President Bill Clinton explained the metrics this way when he went to Rwanda in 1998:

“It may seem strange to you here, especially the many of you who lost members of your family, but all over the world there were people like me sitting in offices, day after day after day, who did not fully appreciate the depth and the speed with which you were being engulfed by this unimaginable terror.”
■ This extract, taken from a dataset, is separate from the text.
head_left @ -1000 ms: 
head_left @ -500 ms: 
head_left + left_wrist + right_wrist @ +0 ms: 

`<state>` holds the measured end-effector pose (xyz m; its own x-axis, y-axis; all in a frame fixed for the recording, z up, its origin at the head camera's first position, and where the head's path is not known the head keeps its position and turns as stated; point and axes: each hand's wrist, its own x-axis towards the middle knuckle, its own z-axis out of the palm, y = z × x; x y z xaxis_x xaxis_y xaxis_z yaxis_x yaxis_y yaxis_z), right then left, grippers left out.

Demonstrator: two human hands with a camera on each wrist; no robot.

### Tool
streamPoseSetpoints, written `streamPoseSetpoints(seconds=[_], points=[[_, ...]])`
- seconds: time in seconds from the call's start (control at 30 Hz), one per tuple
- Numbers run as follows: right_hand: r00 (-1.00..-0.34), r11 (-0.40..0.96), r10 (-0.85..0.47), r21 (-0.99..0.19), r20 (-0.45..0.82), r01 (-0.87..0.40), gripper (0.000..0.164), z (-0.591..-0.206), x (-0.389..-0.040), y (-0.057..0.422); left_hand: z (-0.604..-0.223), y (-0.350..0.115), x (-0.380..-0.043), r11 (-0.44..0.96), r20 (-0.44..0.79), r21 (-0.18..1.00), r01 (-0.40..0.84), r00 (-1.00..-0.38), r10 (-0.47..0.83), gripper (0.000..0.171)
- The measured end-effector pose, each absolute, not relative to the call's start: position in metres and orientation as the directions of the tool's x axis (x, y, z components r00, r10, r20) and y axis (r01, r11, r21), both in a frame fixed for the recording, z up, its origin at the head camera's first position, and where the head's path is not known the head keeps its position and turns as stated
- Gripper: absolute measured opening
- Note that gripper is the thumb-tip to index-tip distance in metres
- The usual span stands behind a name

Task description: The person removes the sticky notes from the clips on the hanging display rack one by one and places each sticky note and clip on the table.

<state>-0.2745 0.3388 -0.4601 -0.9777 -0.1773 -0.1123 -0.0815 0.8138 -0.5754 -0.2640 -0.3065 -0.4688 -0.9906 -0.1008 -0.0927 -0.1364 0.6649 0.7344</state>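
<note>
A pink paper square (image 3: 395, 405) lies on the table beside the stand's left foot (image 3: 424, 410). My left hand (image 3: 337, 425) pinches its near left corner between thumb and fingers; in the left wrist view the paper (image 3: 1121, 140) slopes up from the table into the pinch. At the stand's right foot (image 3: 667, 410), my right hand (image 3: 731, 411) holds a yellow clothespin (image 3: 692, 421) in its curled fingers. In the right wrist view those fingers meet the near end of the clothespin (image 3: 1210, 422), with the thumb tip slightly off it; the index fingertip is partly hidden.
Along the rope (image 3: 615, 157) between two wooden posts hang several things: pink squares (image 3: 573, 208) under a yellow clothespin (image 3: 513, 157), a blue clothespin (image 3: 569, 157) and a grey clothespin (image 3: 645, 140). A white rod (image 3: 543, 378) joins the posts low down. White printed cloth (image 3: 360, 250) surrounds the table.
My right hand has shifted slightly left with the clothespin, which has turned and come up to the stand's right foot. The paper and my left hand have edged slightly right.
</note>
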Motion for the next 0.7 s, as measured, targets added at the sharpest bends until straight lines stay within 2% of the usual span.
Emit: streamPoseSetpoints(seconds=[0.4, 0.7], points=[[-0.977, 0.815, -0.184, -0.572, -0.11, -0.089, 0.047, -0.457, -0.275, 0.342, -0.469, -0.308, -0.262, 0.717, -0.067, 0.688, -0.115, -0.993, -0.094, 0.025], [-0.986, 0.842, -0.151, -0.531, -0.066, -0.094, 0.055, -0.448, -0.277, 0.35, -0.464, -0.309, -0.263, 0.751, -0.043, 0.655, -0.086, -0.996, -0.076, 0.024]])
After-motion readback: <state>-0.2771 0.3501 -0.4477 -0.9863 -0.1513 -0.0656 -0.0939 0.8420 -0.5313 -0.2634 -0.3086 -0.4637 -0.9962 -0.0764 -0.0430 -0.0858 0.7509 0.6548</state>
Of course it’s great to teach a man to fish. But if a man is standing by a lake of fish, and a bunch of people are storming down the road about to kill him, the donation of a fishing pole is not much help.

Americans can’t stay so removed from the unpleasant and poorly publicized events happening inside their global village. Ignorance is not bliss when it comes to conflicts like ethnic cleansing. Foundations and grant makers led before. They must do so again. If they generously support muscular solutions to the plight of refugees and displaced people, maybe government donors will follow.

Molly Raiser is chair of the United States Association for U.N. High Commissioner for Refugees, in Washington.